Composer James MacMillan conducts the world premiere recording of his own Oboe Concerto (dedicated to Nicholas Daniel), as well as his 2012 composition 'One' and the Britten 'Suite on English Folk Tunes: A Time There Was'.
The oboist himself directs the Ralph Vaughan Williams concerto, the work with which he won the BBC Young Musician of the Year Competition at the age of 18.
1Vaughan Williams - Oboe Concerto in A minor - I. Rondo Pastorale
2Vaughan Williams - Oboe Concerto in A minor - II. Minuet and Musette
3Vaughan Williams - Oboe Concerto in A minor - III. Finale (Scherzo)
4MacMillan - One
5MacMillan - Oboe Concerto - I. [marcato e ritmico]
6MacMillan - Oboe Concerto - II. Largo
7MacMillan - Oboe Concerto - III. Allegro
8Britten - Suite on English Folk Tunes - Cakes and Ale
9Britten - Suite on English Folk Tunes - The bitter whey
10Britten - Suite on English Folk Tunes - Hankin Booby
11Britten - Suite on English Folk Tunes - Hunt the Squirrel
12Britten - Suite on English Folk Tunes - Lord Melbourne
The main coupling is James MacMillan's Oboe Concerto of 2010. Written expressly for Nicholas Daniel, and conducted by the composer, this sets considerable technical challenges for the soloist. According to Daniel, 'It's arguably the most technical concerto in an oboistic sense […] since Elliot Carter's. In fact I have found it harder to learn than the Carter.' Nevertheless, this is an accessible work, infused as it is with MacMillan's own folk music sensibilities. The outer movements are playfully quirky, and though there are full orchestral outbursts, they never drown out the soloist, who showcases a dazzling array of techniques. The central Largo is searingly melancholic, based on MacMillan's earlier work, In Angustiis, a response to the 9/11 attacks. In its new context, it is an excellent expressive foil to the liveliness of the Concerto's outer movements.
MacMillan's Concerto is prefaced by a shorter work, One for chamber orchestra (2012), composed by him for Britten Sinfonia's 20th anniversary celebrations. Inspired by the world of traditional Celtic song, it is an exploration of the coloristic possibilities of monody: a single melodic line which is subject to constantly varying instrumentation and effects, before briefly blossoming into harmony at the end.

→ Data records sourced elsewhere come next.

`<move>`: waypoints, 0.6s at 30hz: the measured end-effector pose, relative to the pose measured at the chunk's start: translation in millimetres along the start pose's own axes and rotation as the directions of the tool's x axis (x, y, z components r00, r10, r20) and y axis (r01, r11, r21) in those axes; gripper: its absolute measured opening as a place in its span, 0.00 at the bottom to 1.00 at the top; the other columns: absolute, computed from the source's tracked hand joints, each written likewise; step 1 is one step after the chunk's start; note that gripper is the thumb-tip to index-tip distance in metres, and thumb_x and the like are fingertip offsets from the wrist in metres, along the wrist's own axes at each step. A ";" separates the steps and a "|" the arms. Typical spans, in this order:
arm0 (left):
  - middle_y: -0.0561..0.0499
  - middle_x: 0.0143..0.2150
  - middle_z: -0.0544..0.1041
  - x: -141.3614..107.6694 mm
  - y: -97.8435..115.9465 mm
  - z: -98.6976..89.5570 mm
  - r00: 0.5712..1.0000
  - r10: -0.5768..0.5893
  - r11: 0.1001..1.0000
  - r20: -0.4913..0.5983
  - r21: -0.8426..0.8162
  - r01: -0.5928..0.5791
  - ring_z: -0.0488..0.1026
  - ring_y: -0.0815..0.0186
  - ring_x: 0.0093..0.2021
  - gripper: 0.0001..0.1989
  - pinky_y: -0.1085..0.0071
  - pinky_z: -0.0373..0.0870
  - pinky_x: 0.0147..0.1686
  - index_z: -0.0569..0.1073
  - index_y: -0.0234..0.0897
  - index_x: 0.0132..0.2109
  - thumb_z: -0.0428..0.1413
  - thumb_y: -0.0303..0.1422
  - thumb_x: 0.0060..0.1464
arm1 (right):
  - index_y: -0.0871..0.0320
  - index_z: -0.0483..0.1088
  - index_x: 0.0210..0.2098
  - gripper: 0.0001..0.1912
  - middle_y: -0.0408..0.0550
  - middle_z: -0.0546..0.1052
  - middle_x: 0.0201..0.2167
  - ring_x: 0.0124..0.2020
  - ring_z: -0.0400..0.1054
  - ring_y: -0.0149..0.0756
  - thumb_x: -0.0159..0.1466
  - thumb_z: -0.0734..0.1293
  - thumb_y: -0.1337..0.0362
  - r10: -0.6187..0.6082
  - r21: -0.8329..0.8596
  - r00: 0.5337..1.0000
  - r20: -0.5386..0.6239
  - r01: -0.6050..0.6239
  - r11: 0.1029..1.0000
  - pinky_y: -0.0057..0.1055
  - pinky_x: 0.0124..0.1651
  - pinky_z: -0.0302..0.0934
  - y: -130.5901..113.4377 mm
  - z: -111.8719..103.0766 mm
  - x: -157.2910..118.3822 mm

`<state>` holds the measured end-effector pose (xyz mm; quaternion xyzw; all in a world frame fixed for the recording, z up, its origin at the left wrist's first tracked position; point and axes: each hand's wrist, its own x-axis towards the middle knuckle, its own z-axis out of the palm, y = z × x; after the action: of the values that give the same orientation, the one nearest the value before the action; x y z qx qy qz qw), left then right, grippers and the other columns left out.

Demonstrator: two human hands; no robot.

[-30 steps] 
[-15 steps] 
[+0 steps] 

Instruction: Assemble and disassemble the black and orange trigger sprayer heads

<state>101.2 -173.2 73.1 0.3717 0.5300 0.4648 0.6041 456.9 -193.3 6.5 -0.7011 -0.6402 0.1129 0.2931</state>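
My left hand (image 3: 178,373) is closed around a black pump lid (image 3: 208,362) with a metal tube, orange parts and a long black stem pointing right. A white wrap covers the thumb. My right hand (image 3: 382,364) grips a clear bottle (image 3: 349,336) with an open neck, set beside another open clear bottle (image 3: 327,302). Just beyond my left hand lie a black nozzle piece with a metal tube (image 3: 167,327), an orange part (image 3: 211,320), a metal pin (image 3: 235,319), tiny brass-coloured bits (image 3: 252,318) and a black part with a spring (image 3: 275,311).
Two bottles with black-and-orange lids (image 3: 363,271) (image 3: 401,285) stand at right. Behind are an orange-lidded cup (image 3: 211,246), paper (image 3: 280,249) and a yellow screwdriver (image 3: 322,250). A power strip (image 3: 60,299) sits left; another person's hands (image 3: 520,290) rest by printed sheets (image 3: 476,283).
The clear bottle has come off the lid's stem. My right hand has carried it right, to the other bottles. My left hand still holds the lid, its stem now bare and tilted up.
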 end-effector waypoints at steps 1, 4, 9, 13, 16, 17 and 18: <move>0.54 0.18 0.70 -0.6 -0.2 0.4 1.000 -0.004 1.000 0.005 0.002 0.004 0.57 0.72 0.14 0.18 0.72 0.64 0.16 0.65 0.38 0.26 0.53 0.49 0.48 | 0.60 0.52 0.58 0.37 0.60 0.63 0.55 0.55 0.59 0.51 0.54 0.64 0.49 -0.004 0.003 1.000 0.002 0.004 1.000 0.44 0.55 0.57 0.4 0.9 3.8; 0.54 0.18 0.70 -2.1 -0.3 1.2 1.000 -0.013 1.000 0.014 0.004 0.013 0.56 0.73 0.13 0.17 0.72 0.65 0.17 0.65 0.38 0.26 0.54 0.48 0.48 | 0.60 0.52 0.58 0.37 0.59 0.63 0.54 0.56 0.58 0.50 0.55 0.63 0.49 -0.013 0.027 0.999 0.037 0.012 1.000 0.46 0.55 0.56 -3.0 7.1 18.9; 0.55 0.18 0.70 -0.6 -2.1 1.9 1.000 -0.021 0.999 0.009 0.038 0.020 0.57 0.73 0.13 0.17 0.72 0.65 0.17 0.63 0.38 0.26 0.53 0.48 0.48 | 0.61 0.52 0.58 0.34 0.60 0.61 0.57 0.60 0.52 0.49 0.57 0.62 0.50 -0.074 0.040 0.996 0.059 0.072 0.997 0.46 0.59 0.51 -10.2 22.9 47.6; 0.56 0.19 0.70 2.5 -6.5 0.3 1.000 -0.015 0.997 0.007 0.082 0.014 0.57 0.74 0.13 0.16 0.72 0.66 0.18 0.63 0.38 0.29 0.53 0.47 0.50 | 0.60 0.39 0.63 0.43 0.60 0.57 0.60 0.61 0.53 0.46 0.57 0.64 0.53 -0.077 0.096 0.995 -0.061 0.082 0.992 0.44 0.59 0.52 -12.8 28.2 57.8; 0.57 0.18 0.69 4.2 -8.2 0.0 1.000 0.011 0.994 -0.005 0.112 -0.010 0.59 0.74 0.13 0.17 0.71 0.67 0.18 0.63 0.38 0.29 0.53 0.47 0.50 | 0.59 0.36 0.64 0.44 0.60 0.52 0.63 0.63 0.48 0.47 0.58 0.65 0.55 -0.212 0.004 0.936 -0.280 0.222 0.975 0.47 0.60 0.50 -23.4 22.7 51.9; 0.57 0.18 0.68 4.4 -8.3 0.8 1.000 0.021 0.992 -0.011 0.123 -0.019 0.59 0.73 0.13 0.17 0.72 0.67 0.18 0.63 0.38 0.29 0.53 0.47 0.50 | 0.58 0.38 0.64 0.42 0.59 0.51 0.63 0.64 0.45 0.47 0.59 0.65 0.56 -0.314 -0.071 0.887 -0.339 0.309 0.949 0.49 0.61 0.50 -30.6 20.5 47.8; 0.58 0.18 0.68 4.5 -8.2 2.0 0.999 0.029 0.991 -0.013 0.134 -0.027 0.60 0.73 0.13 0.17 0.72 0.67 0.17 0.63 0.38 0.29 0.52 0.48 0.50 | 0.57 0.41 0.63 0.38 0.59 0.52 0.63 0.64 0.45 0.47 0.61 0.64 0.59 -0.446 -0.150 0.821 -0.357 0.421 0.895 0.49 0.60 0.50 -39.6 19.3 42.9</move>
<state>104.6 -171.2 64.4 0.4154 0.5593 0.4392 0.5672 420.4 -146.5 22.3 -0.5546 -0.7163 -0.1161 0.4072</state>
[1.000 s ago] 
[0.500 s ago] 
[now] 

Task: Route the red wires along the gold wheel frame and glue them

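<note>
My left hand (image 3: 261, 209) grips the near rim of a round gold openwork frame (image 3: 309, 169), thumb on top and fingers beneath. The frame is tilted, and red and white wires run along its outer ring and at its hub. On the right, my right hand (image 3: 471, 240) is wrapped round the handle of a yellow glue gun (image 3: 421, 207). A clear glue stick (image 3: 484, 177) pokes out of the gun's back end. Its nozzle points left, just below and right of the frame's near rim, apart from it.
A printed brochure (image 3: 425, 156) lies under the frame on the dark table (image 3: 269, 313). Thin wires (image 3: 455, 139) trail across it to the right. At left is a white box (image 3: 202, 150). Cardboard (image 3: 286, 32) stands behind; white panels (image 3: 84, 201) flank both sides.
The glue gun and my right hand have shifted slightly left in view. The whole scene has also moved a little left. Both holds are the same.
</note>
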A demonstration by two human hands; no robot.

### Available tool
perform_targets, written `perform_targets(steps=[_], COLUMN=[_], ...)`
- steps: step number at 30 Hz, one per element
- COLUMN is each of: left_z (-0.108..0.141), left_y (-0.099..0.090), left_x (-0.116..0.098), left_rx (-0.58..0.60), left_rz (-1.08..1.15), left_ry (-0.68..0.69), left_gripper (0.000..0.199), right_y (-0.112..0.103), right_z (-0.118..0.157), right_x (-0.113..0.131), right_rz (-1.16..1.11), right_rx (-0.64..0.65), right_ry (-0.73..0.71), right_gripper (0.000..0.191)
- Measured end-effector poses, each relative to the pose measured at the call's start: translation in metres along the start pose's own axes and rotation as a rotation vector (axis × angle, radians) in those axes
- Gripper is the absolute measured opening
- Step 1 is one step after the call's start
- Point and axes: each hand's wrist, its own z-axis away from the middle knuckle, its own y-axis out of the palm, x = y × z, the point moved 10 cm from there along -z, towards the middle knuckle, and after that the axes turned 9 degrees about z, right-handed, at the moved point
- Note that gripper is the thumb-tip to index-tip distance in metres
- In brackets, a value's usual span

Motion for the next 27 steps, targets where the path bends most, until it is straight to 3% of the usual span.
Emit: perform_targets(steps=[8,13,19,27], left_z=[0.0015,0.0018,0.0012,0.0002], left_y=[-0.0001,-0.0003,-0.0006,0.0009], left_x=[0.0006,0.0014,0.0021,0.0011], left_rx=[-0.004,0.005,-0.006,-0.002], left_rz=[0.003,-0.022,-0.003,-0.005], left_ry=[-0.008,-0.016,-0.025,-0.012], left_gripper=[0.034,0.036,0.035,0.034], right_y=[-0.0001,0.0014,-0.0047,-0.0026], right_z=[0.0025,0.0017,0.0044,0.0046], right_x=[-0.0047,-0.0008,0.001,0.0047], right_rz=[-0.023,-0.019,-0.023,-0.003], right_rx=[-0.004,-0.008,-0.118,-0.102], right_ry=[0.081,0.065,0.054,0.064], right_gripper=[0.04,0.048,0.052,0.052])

Britten's popular late Suite on English Folk Tunes 'A Time There Was' makes the perfect filler, its various moods and textures handled with tremendous spirit and assurance by the orchestra which bears his name. MacMillan again conducts, and Nicholas Daniel returns for the cor anglais solo of the final number, 'Lord Melbourne', while Manon Morris's harp solo in the second movement also deserves special praise.
Enjoying a nicely balanced and focused recording from St John's Smith Square, it all adds up to a splendid celebration of British music, released with perfect timing for the onset of spring.